*Instructions to follow*
In the material below, print every line exactly and omit the pictures.

*** Opening Supplied material ***

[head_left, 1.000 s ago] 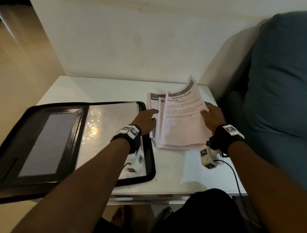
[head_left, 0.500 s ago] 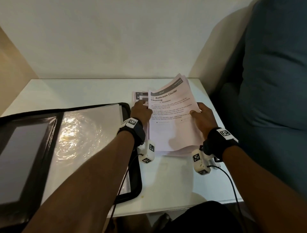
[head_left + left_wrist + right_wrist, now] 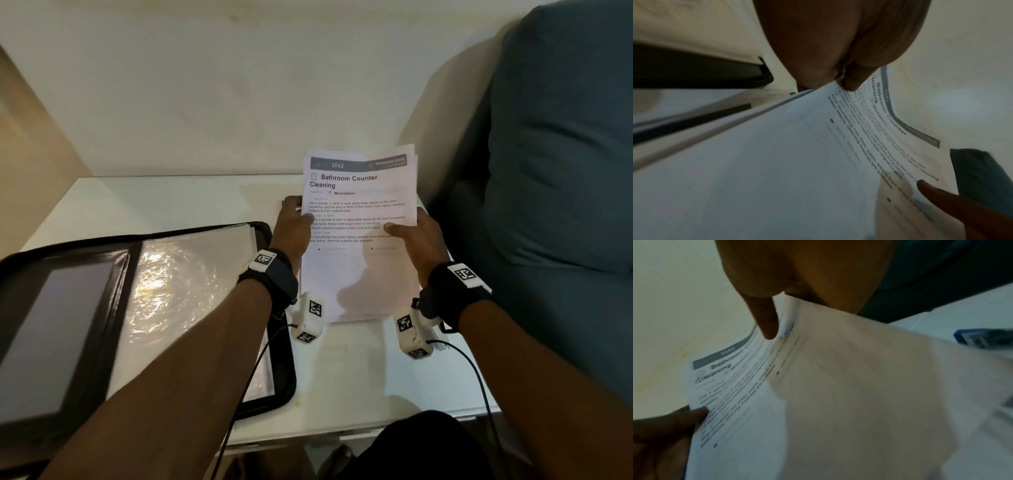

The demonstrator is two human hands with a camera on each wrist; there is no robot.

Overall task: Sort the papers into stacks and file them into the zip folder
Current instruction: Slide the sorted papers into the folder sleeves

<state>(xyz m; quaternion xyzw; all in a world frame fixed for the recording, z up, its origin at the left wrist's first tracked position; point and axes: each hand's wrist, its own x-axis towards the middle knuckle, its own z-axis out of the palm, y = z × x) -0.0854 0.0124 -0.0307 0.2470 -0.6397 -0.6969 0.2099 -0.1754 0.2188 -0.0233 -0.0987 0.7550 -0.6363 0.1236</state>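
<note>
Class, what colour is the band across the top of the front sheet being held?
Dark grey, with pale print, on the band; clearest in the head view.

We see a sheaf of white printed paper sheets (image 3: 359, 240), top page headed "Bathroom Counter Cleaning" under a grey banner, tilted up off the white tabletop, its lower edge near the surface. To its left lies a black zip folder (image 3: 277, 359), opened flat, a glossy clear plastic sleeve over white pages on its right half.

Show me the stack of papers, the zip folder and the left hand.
stack of papers (image 3: 356, 274), head view, blank lower half of the top sheet.
zip folder (image 3: 284, 377), head view, black right rim.
left hand (image 3: 291, 233), head view, its back.
</note>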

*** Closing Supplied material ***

*Written reply*
[head_left, 1.000 s ago] 
[head_left, 0.500 s ago] 
[head_left + left_wrist + right_wrist, now] 

The demonstrator is two human hands with a camera on each wrist; there is no robot.

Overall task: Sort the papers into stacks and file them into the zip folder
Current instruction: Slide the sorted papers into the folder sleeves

<state>(xyz m; quaternion xyzw; all in a world frame fixed for the recording, z up, its origin at the left wrist's first tracked position; point and axes: each hand's wrist, its own x-axis towards the middle knuckle, its own z-axis out of the palm, y = z × x) -0.0854 0.0124 -0.0307 0.2470 -0.6397 -0.6969 0.2099 -0.1754 0.2188 -0.0233 -0.0987 0.7550 -0.6363 0.1236</state>
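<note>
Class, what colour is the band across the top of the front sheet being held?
Dark grey, with pale print, on the band; clearest in the head view.

We see a sheaf of white printed paper sheets (image 3: 359, 240), top page headed "Bathroom Counter Cleaning" under a grey banner, tilted up off the white tabletop, its lower edge near the surface. To its left lies a black zip folder (image 3: 277, 359), opened flat, a glossy clear plastic sleeve over white pages on its right half.

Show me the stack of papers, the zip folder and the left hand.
stack of papers (image 3: 356, 274), head view, blank lower half of the top sheet.
zip folder (image 3: 284, 377), head view, black right rim.
left hand (image 3: 291, 233), head view, its back.
</note>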

As written, the answer is complete.